Hence, if we elicit the compensation needed, we can then just divide by the probability of death to get the badness of death. There are numerous flaws in this approach, however:

 

Problems leading to the misestimation of the compensation needed

  • Humans are not hyperrational, and it's not as if survey respondents, or people taking up risky jobs, will bother to literally think about how much they subjectively value their own life in monetary terms, and then use the additional probability of death to calculate the amount of compensation needed to get them to undertake a risky course of action. Whatever number they throw out in response to surveys, or whatever risk premium they implicitly accept in taking up jobs, therefore, will just not be a good guide to the actual compensation needed, and cannot be used to estimate the badness of death.
  • People exhibit insensitivity with respect to changes in small risks, reporting same or similar compensation amounts for risks that differ even in magnitudes. Hence, even if people were calculating the sums needed to compensate them for a risk, they may not be doing so accurately.
  • Estimates may be made under duress (e.g. workers may fear quitting a risky job due to a lack of alternatives). The upshot of this is that the true equation people are implicitly solving is "Value from avoiding unemployment >= Probability of death * Badness of death", in which case the actual risk premium does not necessarily equal the compensation needed, since even if the former were below the latter people would still choose the risk so long as the value of avoiding unemployment were sufficiently high. This potentially leads to the systematic understatement of the compensation needed and hence the badness of death, if the value from avoiding unemployment > compensation needed > actual risk premium.
  • People may substitute in the judgement of others when estimating the compensation needed, rather than using their own, true subjective monetary value of life (e.g. workers leaving it up to their boss to decide what risks are reasonable, even if the bosses do not value their lives as much as they themselves would).
  • Estimates may be confounded by moral considerations (e.g. workers like firefighters may take up jobs not because they are appropriately compensated for it from a purely self-interested perspective, but because it benefits others sufficiently that they see it as worth doing, the risk to themselves notwithstanding). And so, parallel to the duress case, the true equation people are implicitly solving is "Social benefits >= Probability of death * Badness of death", and there is systematic understatement of the compensation needed and hence the badness of death, if the social benefits > compensation needed > actual risk premium.
  • Estimates may be confounded by social considerations (e.g. workers valuing the social conditions in which the risk occurs, with them finding risks more acceptable when they trust their managers or have more say over the risk-taking). Therefore, the true equation people are implicitly solving is "Financial compensation + Social compensation >= Probability of death * Badness of death", in which case the risk premium (i.e. the financial compensation) systematically understates the total compensation amount needed, and cannot be used to calculate value of life in conditions where the social elements (e.g. having control over the risk) are eliminated.
  • People have different preferences – some care a lot about not dying, and others less so. When measuring the value of life through compensating differentials between dangerous and less dangerous jobs, what we end up measuring is the value of life for those more risk loving and less concerned about dying (i.e. those systematically more likely to take up dangerous jobs), and we end up with an underestimate of the average person's value of life.

 

Problems leading to the misestimation of the probability of death

  • Straightforwardly, people may not know the true risks when buying a product or taking up a job or the like.

 

Community Perspective Evaluations

An alternative approach to estimating the value of life, which the GiveWell-commissioned IDinsight survey pioneers, is the community perspective evaluation - asking survey respondents to take the perspective of a decision-maker for their community and choose between saving more lives or doubling income. And while there are worries about social desirability bias (i.e. people overstating how much they value life relative to income, so as to not appear cold and amoral), this can potentially be corrected for by applying a discount derived from past studies of social desirability bias in value self-reporting. This allows us to arrive at potentially more accurate moral weights, and this is the approach CEARCH itself takes. (Note: CEARCH is the cause prioritization research organization I work at; we came out from the recent Charity Entrepreneurship incubation round).

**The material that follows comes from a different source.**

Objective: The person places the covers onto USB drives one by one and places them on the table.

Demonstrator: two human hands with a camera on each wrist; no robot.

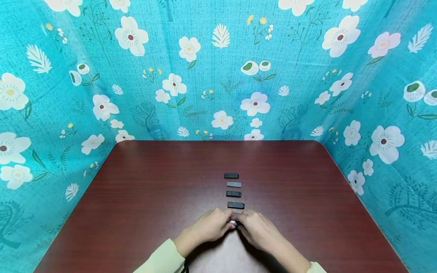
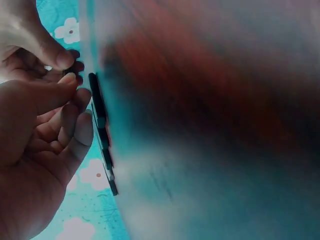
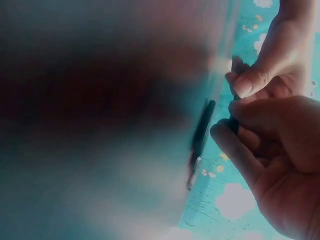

That said, there are also concerns over the SDB-corrected community perspective approach:

  • The underlying community perspective estimate arbitrarily caps out at 10,000 cash transfers for doubling income for one year relative to saving a life, which means we may be systematically undervaluing life relative to income.
  • There are uncertainties over the robustness of the specific error correction value used to offset the social desirability bias in the survey. It would be preferable to conduct additional surveys using the community perspective, but whose research design eliminates social desirability bias (e.g. through list experiments).

 

Assessment

Overall, the SDB-corrected community perspective is still preferable to the VSL approach, because on balance, the flaws in both approaches point towards a likely undervaluation of life relative to income. To the extent that the SBD-corrected community perspective yields higher values than the VSL approach, the former probably gets us closer than the latter to the true, average value of life.

 

Path Forward

I'm a very big fan of the GiveWell/IDinsight's moral weights research in Kenya and Ghana, and think that this is a very promising area of meta-research, which can help us better estimate the value of life and hence better direct scarce resources (e.g. I have always thought that we undervalued life-saving charities like AMF relative to income-raising ones like SCI).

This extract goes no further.